In che cosa consiste l’anomalia della vicenda dell’Ilva?

 

Costruire il quinto centro siderurgico a Taranto ha voluto dire uno sconvolgimento del panorama produttivo pugliese. Trasformare una città marinara, con una tradizione di navigazione nel Mar Mediterraneo, in un grandissimo centro di produzione siderurgica ha provocato delle forzature che sono poi venute alla luce. E la conseguenza sono stati degli sconvolgimenti politici e sociali molto evidenti.

 

Le regole ambientali dettate dalla politica sono state troppo restrittive?

Quella dell’Ilva è una vicenda molto complessa. Da un lato ci sono i provvedimenti tesi a salvaguardare la salute dei cittadini di Taranto. Preoccuparsi di questo aspetto è un dovere degli amministratori, se non fossero stati intrapresi determinati interventi si sarebbe detto che la politica era assente. Naturalmente una volta presi questi provvedimenti, si ritiene che al loro interno vi fosse un attentato alla continuità dello stabilimento di Taranto.
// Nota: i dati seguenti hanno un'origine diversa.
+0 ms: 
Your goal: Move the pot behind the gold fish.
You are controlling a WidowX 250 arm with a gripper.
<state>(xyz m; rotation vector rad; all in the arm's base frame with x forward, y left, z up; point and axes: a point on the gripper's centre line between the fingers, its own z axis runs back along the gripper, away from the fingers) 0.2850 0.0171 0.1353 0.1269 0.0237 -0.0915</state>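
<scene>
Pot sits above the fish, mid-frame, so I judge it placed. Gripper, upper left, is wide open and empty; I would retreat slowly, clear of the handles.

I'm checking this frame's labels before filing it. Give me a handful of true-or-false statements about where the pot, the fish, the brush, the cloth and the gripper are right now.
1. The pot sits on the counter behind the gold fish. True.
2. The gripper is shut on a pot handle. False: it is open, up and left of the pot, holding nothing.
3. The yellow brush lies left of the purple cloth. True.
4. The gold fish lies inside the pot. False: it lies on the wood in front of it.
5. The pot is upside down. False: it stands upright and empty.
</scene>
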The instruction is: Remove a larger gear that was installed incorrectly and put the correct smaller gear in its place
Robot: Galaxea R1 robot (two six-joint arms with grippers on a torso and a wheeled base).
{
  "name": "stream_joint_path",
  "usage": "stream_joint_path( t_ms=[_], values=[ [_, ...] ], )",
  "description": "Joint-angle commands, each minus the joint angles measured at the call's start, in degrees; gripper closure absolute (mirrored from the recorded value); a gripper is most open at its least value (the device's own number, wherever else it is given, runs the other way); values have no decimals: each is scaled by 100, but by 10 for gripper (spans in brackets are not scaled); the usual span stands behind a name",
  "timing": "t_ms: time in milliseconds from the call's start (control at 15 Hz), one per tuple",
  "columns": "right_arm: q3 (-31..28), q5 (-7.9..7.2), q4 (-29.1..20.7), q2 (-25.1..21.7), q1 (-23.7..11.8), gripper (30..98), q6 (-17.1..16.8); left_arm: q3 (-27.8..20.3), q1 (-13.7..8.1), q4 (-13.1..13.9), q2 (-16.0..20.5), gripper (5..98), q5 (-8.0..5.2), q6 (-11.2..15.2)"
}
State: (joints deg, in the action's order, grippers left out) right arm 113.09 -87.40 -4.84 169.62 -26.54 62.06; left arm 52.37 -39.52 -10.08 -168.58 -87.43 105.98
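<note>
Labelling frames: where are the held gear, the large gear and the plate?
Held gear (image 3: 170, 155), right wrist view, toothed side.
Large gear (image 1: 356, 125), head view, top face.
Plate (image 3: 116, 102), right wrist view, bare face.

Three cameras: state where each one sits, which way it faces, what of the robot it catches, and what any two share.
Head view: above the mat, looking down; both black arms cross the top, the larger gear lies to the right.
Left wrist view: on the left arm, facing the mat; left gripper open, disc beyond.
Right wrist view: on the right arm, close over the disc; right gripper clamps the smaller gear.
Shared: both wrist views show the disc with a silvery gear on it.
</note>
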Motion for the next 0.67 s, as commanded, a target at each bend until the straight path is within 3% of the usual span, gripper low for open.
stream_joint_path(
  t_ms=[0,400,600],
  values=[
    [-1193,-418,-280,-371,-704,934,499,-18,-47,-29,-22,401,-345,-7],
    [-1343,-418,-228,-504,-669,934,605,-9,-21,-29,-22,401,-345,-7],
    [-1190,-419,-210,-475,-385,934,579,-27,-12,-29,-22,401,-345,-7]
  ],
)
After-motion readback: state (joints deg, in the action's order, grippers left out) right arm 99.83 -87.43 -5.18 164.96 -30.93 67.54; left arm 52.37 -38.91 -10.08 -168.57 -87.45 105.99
E da qui nascono le contraddizioni che sono difficili da dirigere, orientare e governare.

 

Quali sono le conseguenze?

 

E’ difficile essere i rappresentanti di operai arrabbiati che rischiano la chiusura dello stabilimento, e contemporaneamente fare discorsi sull’ambiente, l’ecologia e il rapporto tra fabbrica e salute in una città di tipo tradizionale come Taranto. Chi come me ha fatto il dirigente sindacale e poi ha avuto responsabilità politiche, sa bene quanto gli slogan usati nel sindacato non funzionino assolutamente quando si tratta di avere la forza di imprimere un orientamento e una direzione politica alle istituzioni.

 

Secondo lei la tensione di ieri potrebbe sfociare anche nel terrorismo?

 

Tutti i fenomeni del terrorismo hanno tratto linfa da vicende come questa. Non me la sento però di dire che dietro agli episodi di oggi possano necessariamente esserci fenomeni legati alle vicende terroristiche che hanno insanguinato il Paese.